§ **PROBLEM TO SOLVE**
Find how many lines in the entries below carry the word "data" and answer with only that figure.

§ **TASK INPUT**
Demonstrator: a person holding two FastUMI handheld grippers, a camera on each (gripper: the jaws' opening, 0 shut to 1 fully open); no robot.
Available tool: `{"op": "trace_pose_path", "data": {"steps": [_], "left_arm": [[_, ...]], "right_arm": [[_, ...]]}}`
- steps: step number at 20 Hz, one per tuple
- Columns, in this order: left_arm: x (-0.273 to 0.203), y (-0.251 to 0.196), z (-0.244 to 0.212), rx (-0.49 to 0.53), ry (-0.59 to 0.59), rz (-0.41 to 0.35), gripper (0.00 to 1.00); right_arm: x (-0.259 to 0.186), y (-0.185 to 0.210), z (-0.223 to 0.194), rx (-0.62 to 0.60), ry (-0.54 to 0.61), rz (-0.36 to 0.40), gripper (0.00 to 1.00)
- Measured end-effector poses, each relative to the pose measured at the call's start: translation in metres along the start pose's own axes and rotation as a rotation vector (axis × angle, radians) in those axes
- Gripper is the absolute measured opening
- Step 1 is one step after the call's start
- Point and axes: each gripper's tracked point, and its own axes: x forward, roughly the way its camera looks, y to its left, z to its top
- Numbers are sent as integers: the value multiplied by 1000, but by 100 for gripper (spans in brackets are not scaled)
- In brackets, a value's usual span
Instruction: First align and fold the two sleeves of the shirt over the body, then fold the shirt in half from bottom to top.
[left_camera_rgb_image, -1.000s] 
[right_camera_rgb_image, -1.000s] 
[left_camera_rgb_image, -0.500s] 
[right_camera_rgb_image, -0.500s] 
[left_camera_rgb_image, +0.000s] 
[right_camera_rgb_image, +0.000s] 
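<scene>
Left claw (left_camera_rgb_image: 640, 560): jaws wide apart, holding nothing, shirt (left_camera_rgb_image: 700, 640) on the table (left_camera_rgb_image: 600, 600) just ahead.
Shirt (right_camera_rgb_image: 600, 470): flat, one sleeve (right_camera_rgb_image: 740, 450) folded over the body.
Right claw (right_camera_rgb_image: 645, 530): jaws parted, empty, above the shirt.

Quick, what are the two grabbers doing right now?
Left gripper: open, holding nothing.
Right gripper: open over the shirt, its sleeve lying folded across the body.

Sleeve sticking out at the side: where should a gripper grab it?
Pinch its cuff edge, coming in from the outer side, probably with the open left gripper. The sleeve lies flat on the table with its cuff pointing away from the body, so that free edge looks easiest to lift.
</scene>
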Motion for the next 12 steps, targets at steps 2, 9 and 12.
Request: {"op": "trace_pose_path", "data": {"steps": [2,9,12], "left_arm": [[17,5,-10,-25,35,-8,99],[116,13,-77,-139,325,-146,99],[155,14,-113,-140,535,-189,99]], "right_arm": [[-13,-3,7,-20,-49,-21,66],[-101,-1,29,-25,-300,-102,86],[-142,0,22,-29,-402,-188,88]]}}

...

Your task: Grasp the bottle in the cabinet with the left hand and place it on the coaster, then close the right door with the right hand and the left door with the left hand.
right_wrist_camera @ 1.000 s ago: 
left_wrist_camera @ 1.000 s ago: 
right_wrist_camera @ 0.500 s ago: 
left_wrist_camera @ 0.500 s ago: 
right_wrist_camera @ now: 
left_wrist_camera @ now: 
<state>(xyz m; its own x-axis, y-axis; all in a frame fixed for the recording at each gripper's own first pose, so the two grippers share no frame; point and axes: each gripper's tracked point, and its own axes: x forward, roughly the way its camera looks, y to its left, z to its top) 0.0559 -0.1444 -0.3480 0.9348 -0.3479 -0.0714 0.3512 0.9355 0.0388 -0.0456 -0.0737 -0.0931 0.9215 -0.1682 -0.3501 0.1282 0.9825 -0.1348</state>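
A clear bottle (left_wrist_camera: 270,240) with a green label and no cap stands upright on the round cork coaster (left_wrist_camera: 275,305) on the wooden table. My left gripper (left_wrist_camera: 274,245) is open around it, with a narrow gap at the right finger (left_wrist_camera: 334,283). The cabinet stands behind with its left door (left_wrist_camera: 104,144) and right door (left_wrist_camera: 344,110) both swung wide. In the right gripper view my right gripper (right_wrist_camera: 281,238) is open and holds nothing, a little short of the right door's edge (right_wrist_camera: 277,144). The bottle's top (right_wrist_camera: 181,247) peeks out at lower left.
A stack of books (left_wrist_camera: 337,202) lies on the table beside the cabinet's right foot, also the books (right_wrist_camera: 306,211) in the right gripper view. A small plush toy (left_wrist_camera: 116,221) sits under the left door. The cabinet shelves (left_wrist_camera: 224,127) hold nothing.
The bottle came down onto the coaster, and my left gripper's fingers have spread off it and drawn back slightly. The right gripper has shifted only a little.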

§ **ANSWER TO THIS TASK**
2